If you’re talking about data children have access to, your average kid under tween age probably isn’t reading adult-directed reddit text. At the lexical level, there’s a massive difference in lexical composition in speech directed to young children (under five) at the very least, let alone under 10. There may be structural differences in active vs. passive frequency, based on age of child the speech is directed at (let alone any differences between reddit posting and actual child-directed speech or child-text materials). So, as an acquisition researcher, what do I do with the fact that a learning model can or can’t extract information from adult-directed text about the passive? Does this tell me about the signal available in the actual data children get access to? I’m just struggling to see how this implementation informs acquisition (let alone acquisition theory, which my previous feelings were about).
(2) The impact of lexical semantics
I wish other lexical semantic hypotheses had been explored here besides affectedness, because this is a bit of a straw man. Other verbs can surely passivize – like perception verbs (“see” - Lisa sees penguins. Penguins are seen by Lisa) and subject experiencers (“love” – Lisa loves penguins. Penguins are loved by Lisa). But there’s no action and the theme isn’t affected.
Nguyen & Pearl 2021 have a rundown of some of the nuances of lexical semantics, and how they seem to matter (short version: semantic clusters seem to correlate with the acquisition trajectory of passives).
Nguyen, E., & Pearl, L. (2021). The link between lexical semantic features and children’s comprehension of English verbal be-passives. Language Acquisition, 28(4), 433-450.
But anyway…I guess any lexical semantic hypothesis could be investigated this way, and maybe some future work in this area can look at more nuanced versions of the lexical semantic hypothesis.
From 3.3 Results: Doesn’t the fact that there was an effect of verb class (i.e., estimation, price, duration, and experiencer-theme passive drops were different from agent-patient passive drops) indicate that there’s an effect of lexical semantics? It makes me think the lexical semantic manipulation wasn’t quite the right thing somehow, if an effect of actional (agent-patient) vs. not didn’t show up.

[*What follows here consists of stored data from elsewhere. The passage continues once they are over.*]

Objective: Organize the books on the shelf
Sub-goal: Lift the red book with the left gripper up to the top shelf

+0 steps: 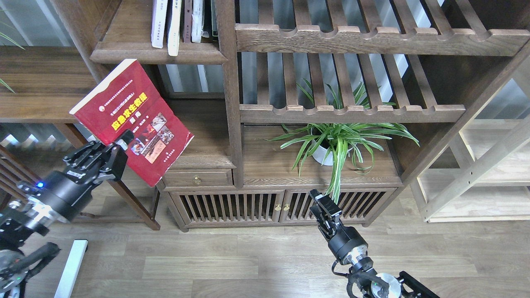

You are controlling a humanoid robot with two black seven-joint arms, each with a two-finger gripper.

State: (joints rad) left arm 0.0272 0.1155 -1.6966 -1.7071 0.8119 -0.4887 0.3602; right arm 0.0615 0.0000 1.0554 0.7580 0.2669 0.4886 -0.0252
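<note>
Left fingers point(120, 145) pinch the dark red book point(130, 120) tilted below the shelf point(157, 53); right fingers point(325, 207) pressed together

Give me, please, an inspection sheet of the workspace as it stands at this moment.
Surface: dark wooden shelf carries thin upright books.
Job's things: dark red book tilted in the air below that shelf.
Clutter: potted plant on the cabinet top.
Grippers: left gripper shut on the red book's lower edge; right gripper holds nothing, state unclear.
Cables: black cable beside the right wrist.
Surroundings: wood floor; pale rack at right.
</note>
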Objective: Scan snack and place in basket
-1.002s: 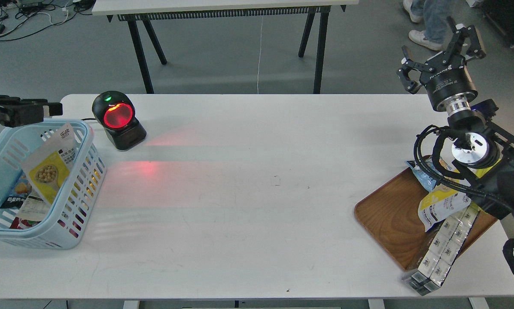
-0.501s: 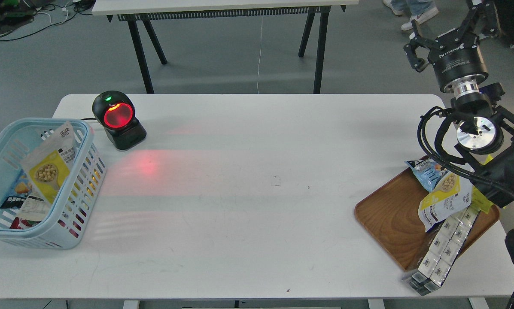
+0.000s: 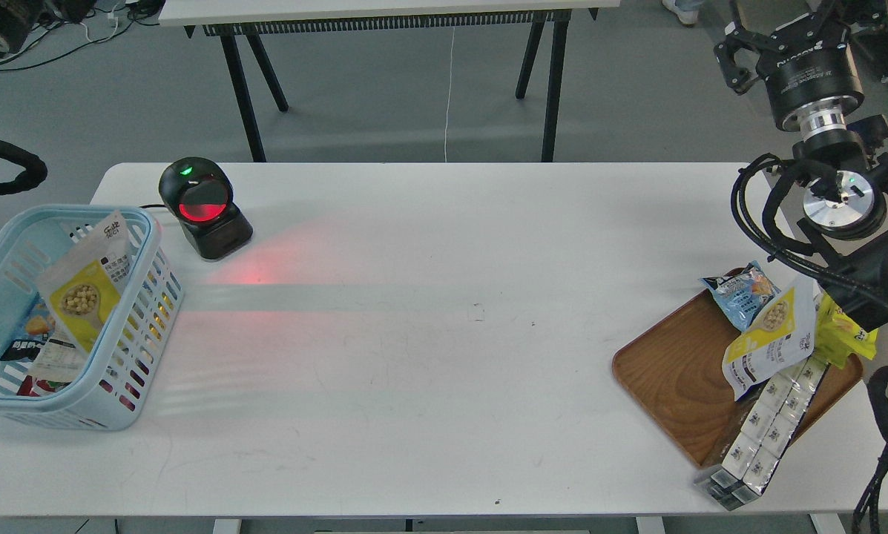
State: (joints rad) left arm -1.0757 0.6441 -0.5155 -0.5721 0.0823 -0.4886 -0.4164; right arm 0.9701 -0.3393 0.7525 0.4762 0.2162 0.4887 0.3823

From 7, Experiment 2B: Lexical semantics does not significantly affect our models’ acceptability judgments
So, I get that putting the unpassivizable verb in active sentences which the passivizable verb appeared in will nudge the semantics, but nudge it how? Did all the active sentences show affectedness? I guess this maybe addresses my earlier worry that targeting affectedness alone as the lexical semantic feature wasn’t really fair. Here, who knows what’s being targeted, so it might be affectedness, or it might be some other aspect of the actional passivizable verbs. But this comes back to my greater worry: When we find that this lexical nudge doesn’t impact the model’s passivization performance, what do we do with that result? Does lexical nudging just never work? Is it just this lexical nudge, whatever it actually did, that doesn’t work? Why does this lexical nudge work with some verbs but not others?
(3) About indirect evidence
From 6, Experiment 2A: Frequency significantly affects our models’ acceptability judgments
“...English-speaking hear the passive infrequently in child-directed speech…just four passive utterances that include a by-phrase”.
This is where I think a richer discussion of indirect evidence could be useful (a little of it comes back in the general discussion 8.4 with other passive types). There are other types of passives besides be-passives with by-phrases (e.g., Lisa was annoyed by the claim.) For instance, there are passives (or adjectival-passives) without by-phrases (e.g., Lisa was annoyed), and get-passives (e.g., Lisa got annoyed). I do agree that compared with active uses, the passive is rarer than other syntactic constructions – but there are other quantifiable sources of indirect evidence for the be-passive + by-phrase. The question of how much these are or aren’t impacting generalization behavior seems interesting and testable.